** Your assignment **
Give again, word for word, only the lines of the material below from its first line through the one that holds "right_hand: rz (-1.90"; pictures stay out.

** Data below **
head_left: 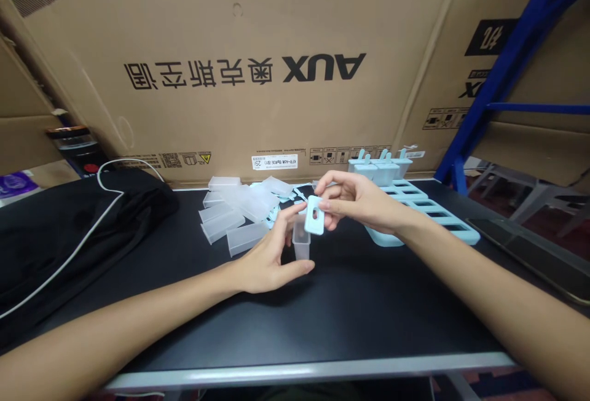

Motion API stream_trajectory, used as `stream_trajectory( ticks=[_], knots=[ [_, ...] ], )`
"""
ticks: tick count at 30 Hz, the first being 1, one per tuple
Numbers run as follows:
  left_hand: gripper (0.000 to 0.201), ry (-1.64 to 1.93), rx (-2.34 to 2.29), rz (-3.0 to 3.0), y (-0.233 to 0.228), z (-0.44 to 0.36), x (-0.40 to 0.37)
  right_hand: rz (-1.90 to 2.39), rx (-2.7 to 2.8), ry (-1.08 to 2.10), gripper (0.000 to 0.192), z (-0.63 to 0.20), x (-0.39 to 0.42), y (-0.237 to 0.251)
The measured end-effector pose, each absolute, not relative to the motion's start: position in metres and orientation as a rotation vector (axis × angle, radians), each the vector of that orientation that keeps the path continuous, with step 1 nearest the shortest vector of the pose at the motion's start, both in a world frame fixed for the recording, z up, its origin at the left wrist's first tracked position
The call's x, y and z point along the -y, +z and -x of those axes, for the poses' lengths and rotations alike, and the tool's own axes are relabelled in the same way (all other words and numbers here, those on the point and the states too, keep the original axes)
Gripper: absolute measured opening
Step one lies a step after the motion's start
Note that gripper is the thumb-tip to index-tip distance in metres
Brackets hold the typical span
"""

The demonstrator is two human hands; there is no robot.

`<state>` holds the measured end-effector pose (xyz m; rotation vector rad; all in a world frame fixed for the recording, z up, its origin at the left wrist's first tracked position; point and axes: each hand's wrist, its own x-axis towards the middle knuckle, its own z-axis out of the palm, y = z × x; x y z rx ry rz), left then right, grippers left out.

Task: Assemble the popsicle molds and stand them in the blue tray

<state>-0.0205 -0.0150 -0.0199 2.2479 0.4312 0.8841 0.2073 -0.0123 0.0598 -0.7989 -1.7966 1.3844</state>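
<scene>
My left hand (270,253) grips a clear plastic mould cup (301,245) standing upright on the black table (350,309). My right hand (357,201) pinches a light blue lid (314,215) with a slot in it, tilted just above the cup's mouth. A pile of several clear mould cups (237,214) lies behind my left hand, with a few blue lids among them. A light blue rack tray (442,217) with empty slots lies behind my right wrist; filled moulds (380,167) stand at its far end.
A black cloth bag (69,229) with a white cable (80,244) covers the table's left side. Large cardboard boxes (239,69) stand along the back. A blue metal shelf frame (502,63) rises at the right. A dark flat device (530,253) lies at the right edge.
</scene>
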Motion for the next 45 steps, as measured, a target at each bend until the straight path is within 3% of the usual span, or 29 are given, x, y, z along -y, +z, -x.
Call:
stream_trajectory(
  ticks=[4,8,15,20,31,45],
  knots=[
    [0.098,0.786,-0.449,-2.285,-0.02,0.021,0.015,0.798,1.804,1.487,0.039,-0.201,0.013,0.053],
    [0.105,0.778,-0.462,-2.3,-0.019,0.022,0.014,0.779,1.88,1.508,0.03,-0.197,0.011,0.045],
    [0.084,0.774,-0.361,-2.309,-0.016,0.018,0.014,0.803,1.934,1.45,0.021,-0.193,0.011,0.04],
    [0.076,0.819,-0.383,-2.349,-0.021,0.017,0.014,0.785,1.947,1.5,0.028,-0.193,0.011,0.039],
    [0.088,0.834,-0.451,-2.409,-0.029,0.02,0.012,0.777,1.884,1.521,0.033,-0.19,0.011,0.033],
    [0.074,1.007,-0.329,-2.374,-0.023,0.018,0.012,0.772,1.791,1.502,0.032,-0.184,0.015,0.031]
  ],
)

** Exercise response **
head_left: 

Motion API stream_trajectory, used as `stream_trajectory( ticks=[_], knots=[ [_, ...] ], )`
"""
ticks: tick count at 30 Hz, the first being 1, one per tuple
Numbers run as follows:
  left_hand: gripper (0.000 to 0.201), ry (-1.64 to 1.93), rx (-2.34 to 2.29), rz (-3.0 to 3.0), y (-0.233 to 0.228), z (-0.44 to 0.36), x (-0.40 to 0.37)
  right_hand: rz (-1.90 to 2.39), rx (-2.7 to 2.8), ry (-1.08 to 2.10), gripper (0.000 to 0.192), z (-0.63 to 0.20), x (-0.39 to 0.42), y (-0.237 to 0.251)

The answer has been given in its entirety.